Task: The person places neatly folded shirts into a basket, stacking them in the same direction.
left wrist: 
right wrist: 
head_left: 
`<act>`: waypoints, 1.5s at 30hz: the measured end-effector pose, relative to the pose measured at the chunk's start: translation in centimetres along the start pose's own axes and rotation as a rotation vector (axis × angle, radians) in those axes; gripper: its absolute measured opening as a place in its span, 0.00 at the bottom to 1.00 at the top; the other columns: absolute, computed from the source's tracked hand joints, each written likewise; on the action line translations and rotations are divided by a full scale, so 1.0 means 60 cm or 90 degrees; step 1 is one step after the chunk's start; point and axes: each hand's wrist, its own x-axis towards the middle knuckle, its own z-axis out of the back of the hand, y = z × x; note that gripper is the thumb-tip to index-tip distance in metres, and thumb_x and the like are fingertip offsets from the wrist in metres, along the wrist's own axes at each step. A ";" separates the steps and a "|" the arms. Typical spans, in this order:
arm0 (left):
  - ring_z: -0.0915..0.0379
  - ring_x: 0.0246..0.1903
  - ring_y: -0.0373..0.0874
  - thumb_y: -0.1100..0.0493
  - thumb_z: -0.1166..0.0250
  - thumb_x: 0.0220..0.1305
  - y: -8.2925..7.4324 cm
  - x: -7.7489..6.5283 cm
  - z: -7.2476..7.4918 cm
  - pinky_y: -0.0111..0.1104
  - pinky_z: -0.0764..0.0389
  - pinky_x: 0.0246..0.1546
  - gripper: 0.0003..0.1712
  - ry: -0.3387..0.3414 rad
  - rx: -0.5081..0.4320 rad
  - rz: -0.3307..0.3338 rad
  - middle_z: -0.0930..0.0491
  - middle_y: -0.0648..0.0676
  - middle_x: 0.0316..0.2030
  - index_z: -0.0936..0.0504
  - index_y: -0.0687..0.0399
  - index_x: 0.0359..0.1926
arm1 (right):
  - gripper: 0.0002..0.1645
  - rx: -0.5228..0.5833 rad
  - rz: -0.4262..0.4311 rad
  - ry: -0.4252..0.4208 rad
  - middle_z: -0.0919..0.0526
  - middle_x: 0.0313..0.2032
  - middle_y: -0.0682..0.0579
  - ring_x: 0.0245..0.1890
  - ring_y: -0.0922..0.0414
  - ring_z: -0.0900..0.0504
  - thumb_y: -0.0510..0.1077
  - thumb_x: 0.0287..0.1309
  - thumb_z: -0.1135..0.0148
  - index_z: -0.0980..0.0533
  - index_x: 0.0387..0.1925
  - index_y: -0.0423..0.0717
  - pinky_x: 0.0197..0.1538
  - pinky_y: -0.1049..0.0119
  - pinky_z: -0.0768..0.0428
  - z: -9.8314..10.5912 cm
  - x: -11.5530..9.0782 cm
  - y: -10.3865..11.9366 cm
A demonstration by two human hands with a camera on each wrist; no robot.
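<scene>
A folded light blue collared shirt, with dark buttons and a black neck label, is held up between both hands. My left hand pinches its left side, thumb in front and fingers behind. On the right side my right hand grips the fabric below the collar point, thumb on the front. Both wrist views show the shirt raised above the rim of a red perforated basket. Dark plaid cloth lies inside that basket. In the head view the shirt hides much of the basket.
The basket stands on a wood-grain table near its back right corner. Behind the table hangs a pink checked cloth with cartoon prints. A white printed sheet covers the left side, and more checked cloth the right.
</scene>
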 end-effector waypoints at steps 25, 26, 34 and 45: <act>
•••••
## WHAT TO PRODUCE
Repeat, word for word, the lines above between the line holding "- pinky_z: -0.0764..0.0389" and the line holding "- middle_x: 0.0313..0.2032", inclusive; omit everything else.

## ANSWER AREA
  - pinky_z: -0.0764..0.0389
  - pinky_x: 0.0246..0.1546
  - gripper: 0.0003..0.1712
  - ry: -0.3387..0.3414 rad
  - rx: -0.5081..0.4320 rad
  - rz: -0.3307..0.3338 rad
  - middle_z: -0.0930..0.0491
  - middle_y: -0.0648..0.0676
  - middle_x: 0.0316..0.2030
  - index_z: -0.0936..0.0504
  - index_y: -0.0687..0.0399
  - index_x: 0.0359..0.1926
arm1 (right):
  - gripper: 0.0002..0.1645
  - rx: -0.5228..0.5833 rad
  - rz: -0.4262..0.4311 rad
  - ry: -0.4252..0.4208 rad
  - middle_z: -0.0919..0.0526
  - middle_x: 0.0313..0.2032

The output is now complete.